Kritische Untertöne legen sich gerne über „Die Band von nebenan“. Aber es sind nur kleine Teufelswerkzeuge, keine großen Sachen, sie werden lediglich nebenbei erwähnt. Bezeichnend ist die Musik, traurigerweise vergessen vom Publikum; der strenge Offizier, verlassen von Kind und Frau; der Junge, der nie lernte eine Frau anzusprechen. Bei der Masse unerbittlicher Komik herrscht in Kolirins Weisheitenkabinett unterwegs leichte Überstrukturierung, Zähflüssigkeit, aufgedreht gewollter Witz. Verzeihlich für diesen jungen Spund, für „Die Band von nebenan“, für die erbarmungslose Kraft der stoischen Performances.

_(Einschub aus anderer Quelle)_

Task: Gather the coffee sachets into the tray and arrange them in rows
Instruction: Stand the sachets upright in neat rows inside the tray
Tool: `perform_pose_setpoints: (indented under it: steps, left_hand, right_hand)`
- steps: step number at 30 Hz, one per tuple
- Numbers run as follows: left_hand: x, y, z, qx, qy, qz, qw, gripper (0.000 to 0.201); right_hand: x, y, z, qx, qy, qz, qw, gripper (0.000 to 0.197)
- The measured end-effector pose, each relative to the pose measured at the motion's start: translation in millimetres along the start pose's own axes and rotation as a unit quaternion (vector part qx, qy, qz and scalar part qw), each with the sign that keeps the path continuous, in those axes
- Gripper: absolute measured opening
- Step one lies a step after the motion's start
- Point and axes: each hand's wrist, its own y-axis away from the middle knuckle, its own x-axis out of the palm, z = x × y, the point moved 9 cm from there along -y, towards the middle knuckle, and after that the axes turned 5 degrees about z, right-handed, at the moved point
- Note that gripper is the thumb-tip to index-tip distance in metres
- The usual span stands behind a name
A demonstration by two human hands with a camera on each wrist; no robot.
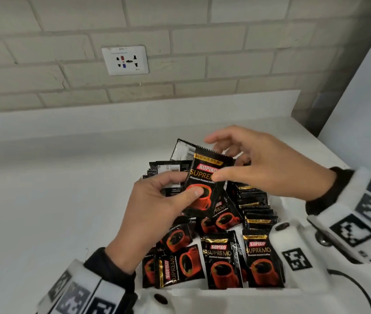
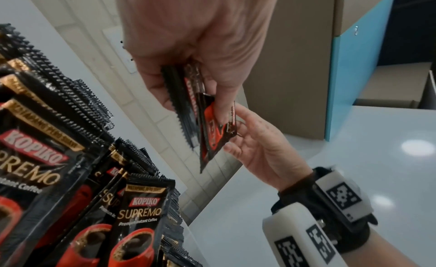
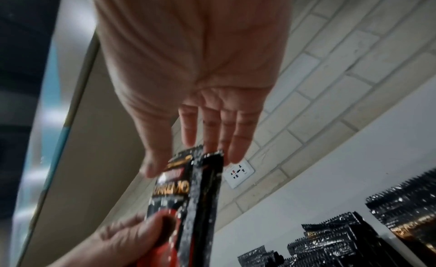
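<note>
Under both hands the tray (image 1: 277,201) is crowded with sachets (image 1: 223,259), some loose, while the left hand (image 1: 157,214) pinches a small stack (image 1: 204,184) between thumb and fingers and the right hand (image 1: 266,164), fingers spread, reaches its top edge, so a careless handover could fan the stack and spill it.

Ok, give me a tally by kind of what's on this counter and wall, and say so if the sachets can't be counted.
Hands: 2, left hand gripping some coffee sachets, right hand open at their top
Tray: 1
Wall socket: 1
Coffee sachets: overlapping, no exact count
Total counted: 4
</note>
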Motion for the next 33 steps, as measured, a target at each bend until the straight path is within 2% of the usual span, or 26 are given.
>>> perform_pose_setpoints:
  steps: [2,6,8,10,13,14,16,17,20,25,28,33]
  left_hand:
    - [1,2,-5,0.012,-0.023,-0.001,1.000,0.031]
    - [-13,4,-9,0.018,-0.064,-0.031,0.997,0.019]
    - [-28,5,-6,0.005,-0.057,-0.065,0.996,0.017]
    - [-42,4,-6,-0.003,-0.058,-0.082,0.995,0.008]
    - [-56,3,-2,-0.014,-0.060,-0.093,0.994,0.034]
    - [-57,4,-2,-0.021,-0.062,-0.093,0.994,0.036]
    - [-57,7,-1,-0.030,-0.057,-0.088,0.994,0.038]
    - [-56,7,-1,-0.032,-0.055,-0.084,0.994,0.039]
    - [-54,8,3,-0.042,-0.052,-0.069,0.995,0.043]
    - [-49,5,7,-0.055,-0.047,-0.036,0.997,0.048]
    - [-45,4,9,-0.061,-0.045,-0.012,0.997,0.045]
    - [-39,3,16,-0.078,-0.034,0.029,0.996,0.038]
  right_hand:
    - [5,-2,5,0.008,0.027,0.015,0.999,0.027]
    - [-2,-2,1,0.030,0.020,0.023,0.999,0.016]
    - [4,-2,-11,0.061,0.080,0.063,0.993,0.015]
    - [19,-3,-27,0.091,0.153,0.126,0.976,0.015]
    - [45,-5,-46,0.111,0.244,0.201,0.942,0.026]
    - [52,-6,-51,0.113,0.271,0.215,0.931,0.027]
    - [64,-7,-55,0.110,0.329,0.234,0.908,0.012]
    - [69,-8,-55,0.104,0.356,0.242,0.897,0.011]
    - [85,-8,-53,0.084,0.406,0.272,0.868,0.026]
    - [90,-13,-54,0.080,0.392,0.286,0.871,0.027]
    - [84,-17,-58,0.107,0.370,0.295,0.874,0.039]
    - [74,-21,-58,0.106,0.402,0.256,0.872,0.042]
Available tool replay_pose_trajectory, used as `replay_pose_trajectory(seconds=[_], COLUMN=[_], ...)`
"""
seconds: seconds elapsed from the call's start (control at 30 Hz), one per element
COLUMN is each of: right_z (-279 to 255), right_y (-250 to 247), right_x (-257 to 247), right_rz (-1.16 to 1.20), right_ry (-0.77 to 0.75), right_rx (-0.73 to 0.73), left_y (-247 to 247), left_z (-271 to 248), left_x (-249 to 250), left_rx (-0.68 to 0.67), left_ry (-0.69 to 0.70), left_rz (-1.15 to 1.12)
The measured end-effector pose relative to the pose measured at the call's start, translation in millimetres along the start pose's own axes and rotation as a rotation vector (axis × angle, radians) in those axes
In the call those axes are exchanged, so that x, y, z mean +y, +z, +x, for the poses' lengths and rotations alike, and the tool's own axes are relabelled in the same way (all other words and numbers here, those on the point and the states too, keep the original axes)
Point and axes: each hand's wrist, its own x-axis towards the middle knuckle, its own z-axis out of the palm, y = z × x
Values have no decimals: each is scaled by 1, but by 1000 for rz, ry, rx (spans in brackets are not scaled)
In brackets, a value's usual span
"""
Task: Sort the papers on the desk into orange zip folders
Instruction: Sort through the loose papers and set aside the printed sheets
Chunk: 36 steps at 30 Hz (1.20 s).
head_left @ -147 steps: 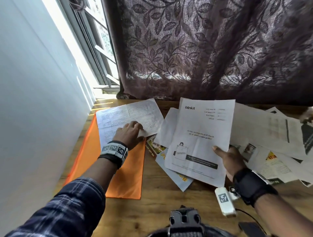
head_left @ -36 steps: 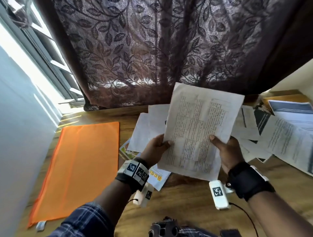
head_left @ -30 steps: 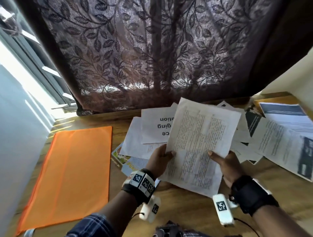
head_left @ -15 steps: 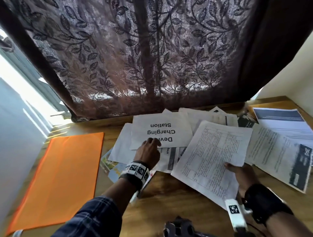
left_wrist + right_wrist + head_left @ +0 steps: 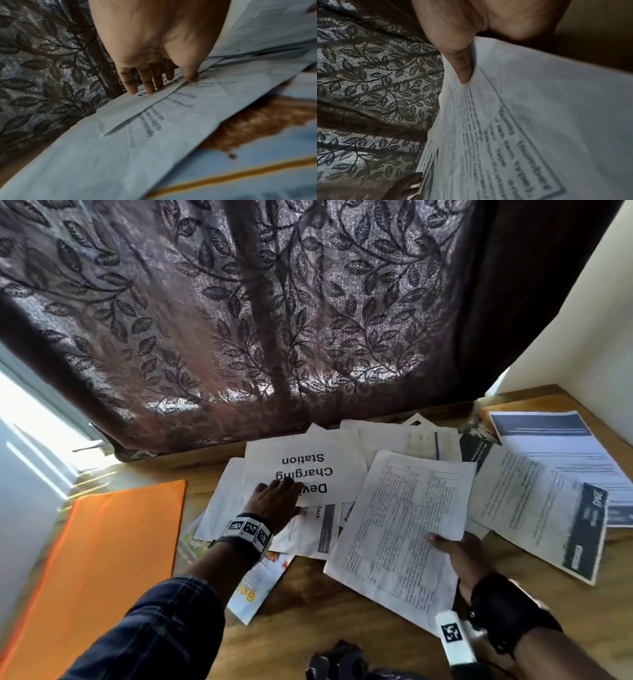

Plötzlich besteht wieder die Erkenntnis, was Film einmal sein sollte, was er im Herzen der Menschen einmal verrichten konnte. Film kennt keine Sprache, kein Produktionsland, keine Schauspieler. Film, das ist nur eine gezielte Mischung, die über alle Grenzen hinweg arbeitet und sich sicher und langsam in die Seele eines jeden schleicht. Manchmal kommt er klischeehalber aus Israel und stümperhaft, gar lächerlich wird solch ein Werk aus diesem Herstellungsland von Beginn an ins Niemandsland getragen. Vielleicht ein Weg zu neuer Offenheit, ein eben solches schrubbeliges, einsames Gut ohne alle Vorurteile in der Seele weiter zu tragen. Film war einmal ehrlich, grob, berührend. „Die Band von nebenan“ ist all dies: ehrlich, grob, berührend.